2022 Quarry Farm Fellows (See CMTS announcement for additional details):
- Elizabeth Cantalamessa, PhD candidate in philosophy at the University of Miami. As part of her research, she will delve into Twain's archives and gain a better understanding of the historical figures that inspired him, his self-conception as a humorist, and his remarks on the limits of traditional "straight-faced" political deliberation.
- Max Chapnick, PhD candidate in American and English literature at Boston University. At Quarry Farm, he plans to work on the section of his dissertation focusing on three late-nineteenth-century time travel narratives: Edward Bellamy's Looking Backward (1888), Mark Twain's Connecticut Yankee in King Arthur's Court (1889), and H. G. Wells's Time Machine (1895).
- Cassio de Oliveira, assistant professor of Russian in the Department of World Languages and Literatures at Portland State University. He is currently conducting research for his second monograph, Mark Twain's Mississippi Writings in the Russian Imagination, which focuses on the reception, translation, and adaptations of Mark Twain's works in Russia.
- Jodi DeBruyne and Mallory Howard, the Mark Twain House & Museum's director of collections and assistant curator respectively share the responsibility for the care, exhibition, and interpretation of the Mark Twain House and the museum's collection of more than 20,000 artifacts and documents. The duo will research and draft exhibition text for the Mark Twain House & Museum's upcoming 2023 exhibit on Summering with Twain.
- Andrew Donnelly, Mellon/ACLS public fellow at the National Book Foundation. He is completing a book project entitled Confederate Sympathies: The Civil War, Reunion, and the History of Homosexuality, 1850-1915. He will work on an account of the political humorists during the Reconstruction era, such as Bill Arp, Artemus Ward, Petroleum V. Nasby, Josh Billings, and Mark Twain.
- William Hunt, assistant professor at Barton College in Wilson, North Carolina.

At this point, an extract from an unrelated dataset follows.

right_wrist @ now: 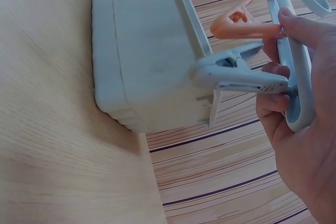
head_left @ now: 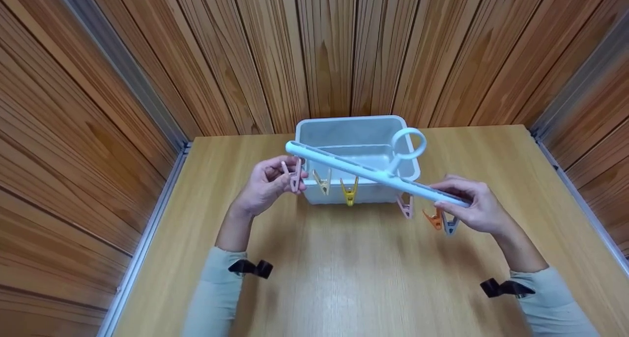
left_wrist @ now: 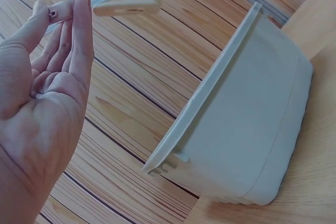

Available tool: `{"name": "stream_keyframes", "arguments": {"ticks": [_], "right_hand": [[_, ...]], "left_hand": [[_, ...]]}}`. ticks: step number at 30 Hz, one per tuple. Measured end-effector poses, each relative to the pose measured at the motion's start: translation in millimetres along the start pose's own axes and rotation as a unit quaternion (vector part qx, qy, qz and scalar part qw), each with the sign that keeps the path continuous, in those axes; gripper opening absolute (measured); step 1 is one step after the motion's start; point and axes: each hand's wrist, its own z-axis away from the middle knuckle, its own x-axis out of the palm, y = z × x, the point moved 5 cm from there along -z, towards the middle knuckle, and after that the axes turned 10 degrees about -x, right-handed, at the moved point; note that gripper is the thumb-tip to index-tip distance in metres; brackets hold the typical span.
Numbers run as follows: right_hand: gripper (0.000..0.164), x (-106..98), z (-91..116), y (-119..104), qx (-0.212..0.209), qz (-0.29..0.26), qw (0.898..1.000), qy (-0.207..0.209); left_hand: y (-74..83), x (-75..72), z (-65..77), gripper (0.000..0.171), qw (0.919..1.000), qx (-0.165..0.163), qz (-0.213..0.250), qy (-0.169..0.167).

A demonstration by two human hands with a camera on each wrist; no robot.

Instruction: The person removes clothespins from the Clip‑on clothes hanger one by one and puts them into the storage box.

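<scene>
A light blue clip hanger [head_left: 344, 166] with a ring hook [head_left: 423, 145] is held aslant in front of a tub, its left end higher in the head view. My right hand [head_left: 479, 207] grips the bar's right end, thumb on the near side. My left hand [head_left: 265, 187] pinches the pink clip [left_wrist: 63, 11] at the left end between thumb and fingers. From the bar also hang a cream clip [head_left: 324, 184], a yellow clip [head_left: 349, 193], a pale pink clip [head_left: 406, 208], an orange clip [right_wrist: 244, 27] and a grey-blue clip [right_wrist: 236, 76], the last beside my right fingers.
The pale grey tub [head_left: 314, 194] stands at the back of the wooden table [head_left: 344, 268], behind and below the hanger. Wood-panelled walls [head_left: 324, 57] rise at the back and on both sides. Metal rails [head_left: 147, 238] run along the table's sides.
</scene>
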Motion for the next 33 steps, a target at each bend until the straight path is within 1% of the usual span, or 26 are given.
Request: {"name": "stream_keyframes", "arguments": {"ticks": [2, 5, 8, 11, 14, 17, 21, 25, 29, 33], "right_hand": [[0.045, -1, 0, 0, -0.008, -0.015, 1.000, -0.010], [0.046, -2, 0, -1, -0.013, -0.024, 0.999, -0.019], [0.044, -2, 0, -2, -0.004, -0.011, 1.000, -0.022], [0.042, -3, 0, -2, 0.001, 0.002, 1.000, -0.019], [0.040, -5, 0, -2, 0.005, 0.018, 1.000, -0.013], [0.039, -5, 1, -2, 0.005, 0.025, 1.000, -0.007], [0.038, -4, 1, -2, 0.004, 0.032, 0.999, -0.003], [0.037, -2, 2, 0, -0.001, 0.026, 1.000, 0.002], [0.036, 0, 3, 2, -0.003, 0.014, 1.000, 0.007], [0.036, 1, 4, 4, -0.001, 0.007, 1.000, 0.008]], "left_hand": [[1.6, 0.5, 0.3, 0.038, 0.9999, 0.004, 0.005, -0.016], [3.7, 1.2, 0.1, 0.036, 0.9994, 0.006, 0.003, -0.033], [4.1, 1.6, -0.1, 0.034, 0.9993, 0.006, 0.004, -0.036], [3.0, 1.2, -0.3, 0.032, 0.9996, 0.008, -0.002, -0.028], [2.3, 0.2, -0.1, 0.028, 0.9996, 0.007, -0.026, -0.006], [2.5, -0.7, 0.5, 0.028, 0.9982, -0.001, -0.054, 0.028], [2.8, -1.0, 0.6, 0.035, 0.9933, -0.007, -0.089, 0.073], [4.6, 2.8, -0.6, 0.039, 0.9879, 0.005, -0.115, 0.103], [9.0, 9.9, -2.1, 0.041, 0.9801, 0.029, -0.149, 0.128], [12.2, 15.5, -2.4, 0.041, 0.9667, 0.042, -0.192, 0.164]]}}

He specializes in 19th- and early-20th-century American literature and will investigate the competing parochial and transnational dimensions of Mark Twain's conversion to the cause of women's suffrage.

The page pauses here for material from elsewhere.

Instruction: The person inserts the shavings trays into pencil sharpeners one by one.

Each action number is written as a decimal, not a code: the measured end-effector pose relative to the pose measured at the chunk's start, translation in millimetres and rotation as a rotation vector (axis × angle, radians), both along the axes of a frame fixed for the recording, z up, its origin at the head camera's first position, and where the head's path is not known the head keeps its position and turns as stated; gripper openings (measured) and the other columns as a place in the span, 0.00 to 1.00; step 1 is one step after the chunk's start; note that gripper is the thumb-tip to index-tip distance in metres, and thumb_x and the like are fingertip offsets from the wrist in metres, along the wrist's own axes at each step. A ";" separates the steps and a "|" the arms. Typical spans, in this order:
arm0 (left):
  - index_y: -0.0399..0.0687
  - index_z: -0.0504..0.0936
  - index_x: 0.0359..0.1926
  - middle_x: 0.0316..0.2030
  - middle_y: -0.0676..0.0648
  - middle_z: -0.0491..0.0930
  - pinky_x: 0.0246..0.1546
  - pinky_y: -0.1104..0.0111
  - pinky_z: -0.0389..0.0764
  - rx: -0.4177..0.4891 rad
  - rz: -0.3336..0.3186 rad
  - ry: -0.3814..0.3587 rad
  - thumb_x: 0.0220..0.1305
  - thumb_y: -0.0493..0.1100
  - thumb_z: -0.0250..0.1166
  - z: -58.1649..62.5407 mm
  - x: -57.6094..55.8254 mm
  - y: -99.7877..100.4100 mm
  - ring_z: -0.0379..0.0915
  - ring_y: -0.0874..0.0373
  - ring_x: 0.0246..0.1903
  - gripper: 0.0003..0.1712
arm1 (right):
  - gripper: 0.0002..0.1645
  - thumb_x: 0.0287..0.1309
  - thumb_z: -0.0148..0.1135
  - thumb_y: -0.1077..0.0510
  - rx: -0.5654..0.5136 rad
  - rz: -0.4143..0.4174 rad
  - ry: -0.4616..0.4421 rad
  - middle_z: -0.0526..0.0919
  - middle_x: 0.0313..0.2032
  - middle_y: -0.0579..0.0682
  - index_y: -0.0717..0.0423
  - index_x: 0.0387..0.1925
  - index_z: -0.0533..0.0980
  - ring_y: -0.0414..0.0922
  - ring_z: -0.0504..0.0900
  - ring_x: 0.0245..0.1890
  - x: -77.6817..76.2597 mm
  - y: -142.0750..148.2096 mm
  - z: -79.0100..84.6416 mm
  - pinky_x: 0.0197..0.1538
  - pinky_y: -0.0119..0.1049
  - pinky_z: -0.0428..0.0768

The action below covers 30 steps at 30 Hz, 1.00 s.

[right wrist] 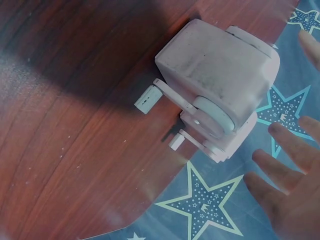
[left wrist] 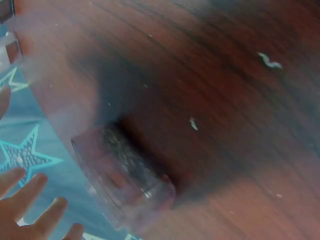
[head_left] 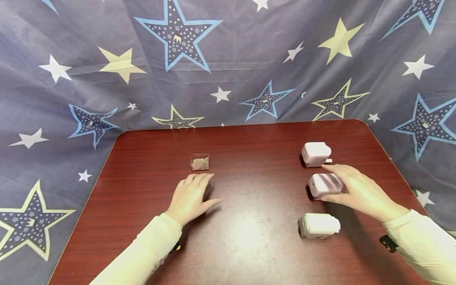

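Nearest the camera on the dark red counter [head_left: 249, 237]: white sharpener [head_left: 318, 225], lying on its side, apart from both hands. Just beyond it: middle sharpener [head_left: 323, 185], pale pink-white, on the right side of the counter, with right hand [head_left: 360, 190] spread over its right flank, fingers straight and apart, thumb low beside its near edge; contact cannot be told from the head view, no closed grip on it. In the right wrist view: straight fingers [right wrist: 280, 175] fanned apart, clear of the boxy casing seen there. Farther back in the same column: far sharpener [head_left: 316, 154], small white crank handle jutting toward the right fingertips. Across the counter, well apart from the sharpeners: left hand [head_left: 190, 198] lying flat, palm down, fingers straight and together, holding nothing. Just beyond its fingertips: clear box [head_left: 200, 162] holding brownish shavings, blurred in the left wrist view. Behind and around the counter: blue-grey cloth [head_left: 228, 79] printed with stars. Pale yellow sleeves [head_left: 142, 253] on both forearms.
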<state>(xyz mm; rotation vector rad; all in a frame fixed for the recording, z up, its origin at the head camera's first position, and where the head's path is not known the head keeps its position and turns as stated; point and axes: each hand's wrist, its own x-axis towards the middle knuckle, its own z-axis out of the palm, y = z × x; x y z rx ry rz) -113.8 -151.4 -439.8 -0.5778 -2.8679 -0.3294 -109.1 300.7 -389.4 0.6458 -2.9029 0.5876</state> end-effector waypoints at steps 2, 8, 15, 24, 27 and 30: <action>0.43 0.78 0.65 0.58 0.44 0.81 0.53 0.47 0.74 0.010 0.021 -0.009 0.49 0.68 0.69 -0.8 1.4 -5.5 0.73 0.44 0.57 0.48 | 0.53 0.41 0.73 0.32 -0.004 -0.001 -0.013 0.78 0.60 0.64 0.57 0.65 0.74 0.61 0.73 0.60 -0.5 0.2 -1.7 0.55 0.64 0.72; 0.40 0.78 0.64 0.59 0.41 0.80 0.53 0.45 0.74 0.022 0.071 -0.049 0.47 0.67 0.71 -3.5 7.3 -21.9 0.73 0.41 0.57 0.50 | 0.55 0.40 0.72 0.30 -0.003 -0.006 -0.042 0.77 0.61 0.65 0.57 0.66 0.73 0.62 0.73 0.61 -0.7 0.6 -4.9 0.53 0.67 0.73; 0.39 0.77 0.66 0.59 0.39 0.80 0.53 0.42 0.73 0.055 0.119 -0.087 0.45 0.67 0.72 -9.9 9.3 -39.4 0.73 0.38 0.57 0.52 | 0.56 0.40 0.71 0.29 0.001 -0.017 -0.054 0.77 0.60 0.65 0.57 0.66 0.73 0.62 0.73 0.60 -0.5 1.0 -5.5 0.53 0.67 0.73; 0.38 0.76 0.66 0.57 0.38 0.82 0.51 0.41 0.74 0.064 0.145 -0.150 0.46 0.65 0.73 -21.1 9.2 -53.6 0.74 0.37 0.55 0.51 | 0.56 0.41 0.70 0.28 -0.003 -0.024 -0.087 0.78 0.60 0.64 0.58 0.66 0.72 0.61 0.72 0.61 -1.5 0.3 -7.8 0.55 0.66 0.73; 0.38 0.76 0.66 0.56 0.37 0.82 0.51 0.41 0.73 0.080 0.147 -0.170 0.46 0.61 0.74 -23.3 9.3 -56.3 0.74 0.37 0.55 0.49 | 0.57 0.41 0.70 0.28 0.002 -0.026 -0.100 0.78 0.60 0.64 0.58 0.67 0.72 0.61 0.72 0.61 -2.2 0.6 -8.2 0.55 0.66 0.73; 0.37 0.76 0.66 0.57 0.36 0.82 0.50 0.41 0.73 0.093 0.146 -0.185 0.47 0.56 0.75 -24.1 9.2 -59.0 0.74 0.37 0.55 0.47 | 0.57 0.41 0.69 0.27 0.004 -0.033 -0.113 0.77 0.61 0.64 0.58 0.67 0.72 0.62 0.72 0.62 -2.9 1.0 -8.0 0.55 0.66 0.73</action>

- Hester Kaplan, author of two story collections, The Edge of Marriage, winner of the Flannery O'Connor Prize for Short Fiction, and Unravished, and the novels The Tell and Kinship Theory. She is the recipient of a Creative Writing Fellowship from the National Endowment for the Arts for her current nonfiction project, How Mark Twain Helped Me Find My Father.
- Judith Yaross Lee, distinguished professor emerita of communication studies at Ohio University, where she taught from 1990 to 2019. She is currently completing a study of Clemens's 37-year relationship with the African explorer Henry Morton Stanley.
- Jeanne Campbell Reesman, professor of English and Jack and Laura Richmond Endowed Faculty Fellow in American Literature at the University of Texas at San Antonio. Her current project is her book, Mark Twain Vs. God: The Story of a Relationship.